French professor of neuropsychiatry at Bordeaux University (1898-1977)

Paul Delmas-Marsalet (1898-1977) was a French physician and professor of neuropsychiatry at the University of Bordeaux who played a major role in the development of clinical and experimental neurosciences.

== Biography ==
Paul Delmas-Marsalet was born on 4 August 1898 in Dax (Landes) and died on 29 July 1977 in Léognan (Gironde). He came from a long line of doctors dating back to the fourteenth century. He was the son of Jean Baptiste Maurice Delmas-Marsalet (1869–1918), a doctor who died during the First World War as a result of exposure to mustard gas, and Marie Clotilde Yvonne Darroze (1876–1952), a daughter of Dr Alfred Darroze the founder of the medicinal spa in Préchacq.

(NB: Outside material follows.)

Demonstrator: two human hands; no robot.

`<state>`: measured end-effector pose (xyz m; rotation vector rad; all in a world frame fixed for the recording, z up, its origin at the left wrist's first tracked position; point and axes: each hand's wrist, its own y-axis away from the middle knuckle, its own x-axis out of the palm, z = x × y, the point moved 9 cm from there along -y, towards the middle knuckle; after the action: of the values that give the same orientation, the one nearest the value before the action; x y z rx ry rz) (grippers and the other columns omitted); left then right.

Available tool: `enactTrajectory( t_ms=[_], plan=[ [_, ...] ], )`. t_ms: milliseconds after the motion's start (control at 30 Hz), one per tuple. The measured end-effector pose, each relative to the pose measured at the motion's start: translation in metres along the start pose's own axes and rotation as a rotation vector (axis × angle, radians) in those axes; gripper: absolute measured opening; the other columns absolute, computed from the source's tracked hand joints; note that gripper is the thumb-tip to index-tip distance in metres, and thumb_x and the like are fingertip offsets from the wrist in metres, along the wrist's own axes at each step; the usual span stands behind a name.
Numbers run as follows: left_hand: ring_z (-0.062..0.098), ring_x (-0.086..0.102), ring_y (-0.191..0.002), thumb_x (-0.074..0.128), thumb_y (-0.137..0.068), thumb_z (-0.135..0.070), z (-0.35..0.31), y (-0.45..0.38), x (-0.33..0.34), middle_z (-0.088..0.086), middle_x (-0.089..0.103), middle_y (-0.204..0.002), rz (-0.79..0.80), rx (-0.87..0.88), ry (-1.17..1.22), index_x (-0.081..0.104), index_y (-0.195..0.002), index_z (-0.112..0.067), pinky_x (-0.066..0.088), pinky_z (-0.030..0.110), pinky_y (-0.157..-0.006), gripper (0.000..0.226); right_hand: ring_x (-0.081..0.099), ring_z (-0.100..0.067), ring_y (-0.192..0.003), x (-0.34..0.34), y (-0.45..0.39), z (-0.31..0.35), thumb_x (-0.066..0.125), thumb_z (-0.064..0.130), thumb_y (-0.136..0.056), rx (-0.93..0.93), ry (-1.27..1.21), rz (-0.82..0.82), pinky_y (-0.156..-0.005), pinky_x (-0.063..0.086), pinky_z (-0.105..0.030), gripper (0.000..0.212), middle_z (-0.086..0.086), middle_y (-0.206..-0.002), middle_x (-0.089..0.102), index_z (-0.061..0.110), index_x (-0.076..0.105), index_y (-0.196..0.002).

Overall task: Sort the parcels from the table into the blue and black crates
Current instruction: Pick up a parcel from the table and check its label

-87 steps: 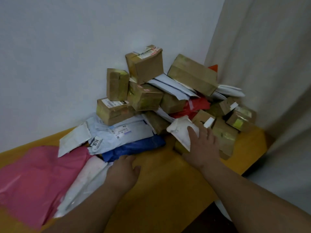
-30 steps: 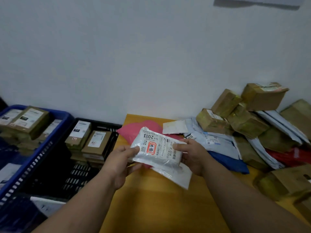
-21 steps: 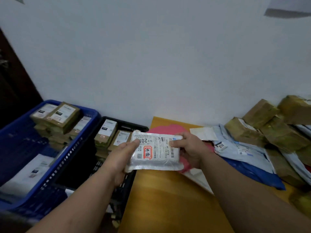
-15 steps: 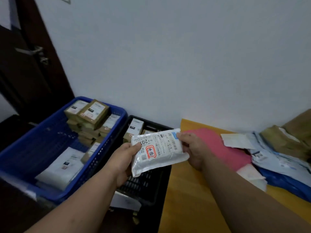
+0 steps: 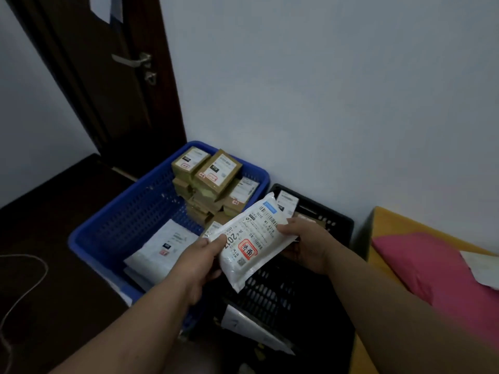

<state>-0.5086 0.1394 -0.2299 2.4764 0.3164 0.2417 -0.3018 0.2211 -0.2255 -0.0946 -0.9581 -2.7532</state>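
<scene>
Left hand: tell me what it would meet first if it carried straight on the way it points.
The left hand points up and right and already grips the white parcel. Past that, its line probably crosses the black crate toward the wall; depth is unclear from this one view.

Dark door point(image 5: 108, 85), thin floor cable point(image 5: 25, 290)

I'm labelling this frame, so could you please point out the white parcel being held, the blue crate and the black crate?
white parcel point(image 5: 249, 238): head view, on its printed label.
blue crate point(image 5: 129, 211): head view, on its perforated left wall.
black crate point(image 5: 336, 221): head view, on its far rim.
</scene>
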Motion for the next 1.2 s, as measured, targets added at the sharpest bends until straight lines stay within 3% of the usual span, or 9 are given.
enactTrajectory(
  t_ms=[200, 300, 567, 667, 733, 800, 967, 1067, 1200],
  plan=[
    [0.027, 0.063, -0.084, 0.061, -0.096, -0.030, -0.010, -0.042, -0.074, 0.013, 0.074, -0.099, -0.148, -0.054, -0.089, 0.059, -0.107, -0.012, 0.047, 0.037, -0.072, 0.021, 0.066, -0.024, -0.080, 0.058, -0.071, 0.000, 0.068, 0.015, -0.089, 0.126, 0.209, 0.072, -0.066, 0.051, -0.031, 0.016, -0.011, -0.098, 0.073, 0.011, 0.062, -0.104],
    [0.022, 0.061, -0.077, 0.058, -0.098, -0.025, -0.014, -0.061, -0.101, 0.010, 0.073, -0.099, -0.177, -0.066, -0.109, 0.058, -0.108, -0.018, 0.048, 0.033, -0.066, 0.012, 0.065, -0.024, -0.083, 0.087, -0.105, 0.006, 0.074, 0.021, -0.085, 0.119, 0.265, 0.086, -0.070, 0.051, -0.034, 0.040, -0.012, -0.105, 0.073, 0.015, 0.056, -0.119],
    [0.020, 0.063, -0.074, 0.055, -0.099, -0.020, -0.020, -0.129, -0.185, 0.010, 0.070, -0.098, -0.202, -0.182, -0.204, 0.055, -0.111, -0.012, 0.051, 0.032, -0.065, 0.014, 0.062, -0.022, -0.081, 0.174, -0.174, 0.001, 0.068, 0.018, -0.091, 0.171, 0.277, 0.084, -0.067, 0.049, -0.031, 0.044, -0.014, -0.116, 0.068, 0.018, 0.049, -0.131],
    [0.022, 0.066, -0.080, 0.055, -0.099, -0.017, -0.023, -0.164, -0.209, 0.012, 0.070, -0.101, -0.120, -0.239, -0.313, 0.054, -0.112, -0.012, 0.053, 0.035, -0.070, 0.014, 0.062, -0.020, -0.087, 0.194, -0.202, -0.007, 0.068, 0.019, -0.091, 0.176, 0.305, 0.016, -0.065, 0.049, -0.030, 0.046, -0.012, -0.120, 0.063, 0.019, 0.049, -0.133],
    [0.025, 0.067, -0.086, 0.057, -0.098, -0.018, -0.018, -0.182, -0.221, 0.011, 0.068, -0.104, -0.048, -0.290, -0.379, 0.053, -0.113, -0.014, 0.054, 0.039, -0.077, 0.016, 0.062, -0.023, -0.100, 0.206, -0.222, -0.022, 0.069, 0.024, -0.090, 0.203, 0.364, -0.015, -0.074, 0.055, -0.035, 0.050, -0.011, -0.125, 0.060, 0.019, 0.049, -0.136],
    [0.025, 0.065, -0.092, 0.059, -0.097, -0.023, -0.010, -0.197, -0.225, 0.009, 0.066, -0.108, 0.050, -0.338, -0.483, 0.052, -0.115, -0.020, 0.053, 0.035, -0.074, 0.019, 0.060, -0.025, -0.107, 0.212, -0.237, -0.043, 0.070, 0.027, -0.090, 0.238, 0.391, -0.059, -0.085, 0.057, -0.040, 0.053, -0.009, -0.127, 0.057, 0.015, 0.048, -0.136],
    [0.017, 0.060, -0.100, 0.058, -0.095, -0.041, 0.036, -0.231, -0.235, 0.002, 0.062, -0.114, 0.181, -0.458, -0.684, 0.053, -0.121, -0.017, 0.050, 0.029, -0.069, 0.036, 0.055, -0.020, -0.100, 0.223, -0.248, -0.098, 0.069, 0.028, -0.091, 0.321, 0.461, -0.095, -0.073, 0.053, -0.031, 0.055, -0.007, -0.127, 0.050, 0.012, 0.045, -0.137],
    [0.020, 0.058, -0.103, 0.059, -0.095, -0.040, 0.068, -0.248, -0.236, 0.005, 0.059, -0.118, 0.217, -0.489, -0.825, 0.049, -0.122, -0.015, 0.055, 0.035, -0.081, 0.039, 0.054, -0.025, -0.118, 0.219, -0.250, -0.134, 0.068, 0.022, -0.091, 0.365, 0.490, -0.112, -0.092, 0.052, -0.033, 0.066, -0.011, -0.139, 0.047, 0.012, 0.036, -0.147],
    [0.021, 0.059, -0.100, 0.060, -0.095, -0.033, 0.105, -0.257, -0.228, 0.007, 0.059, -0.116, 0.253, -0.499, -0.888, 0.044, -0.125, -0.016, 0.056, 0.036, -0.081, 0.038, 0.057, -0.025, -0.113, 0.209, -0.249, -0.175, 0.067, 0.014, -0.090, 0.425, 0.450, -0.203, -0.097, 0.052, -0.038, 0.076, -0.009, -0.126, 0.053, 0.015, 0.022, -0.150]
  ],
)
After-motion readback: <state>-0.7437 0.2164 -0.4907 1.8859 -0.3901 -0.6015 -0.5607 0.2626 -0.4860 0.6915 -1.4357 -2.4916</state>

Delmas-Marsalet's father was director of the Grands Thermes (medical spa) in Dax, which was founded by his grandfather (also named Paul Delmas-Marsalet) in 1871. His younger brother Alfred Delmas-Marsalet (1905–1945), a general practitioner and member of several resistance networks, died in deportation on 27 April 1945 after being captured in 1944. Having taken charge of his three youngest brothers and sisters following the premature death of his father, he also looked after his four nephews and nieces after his brother's death.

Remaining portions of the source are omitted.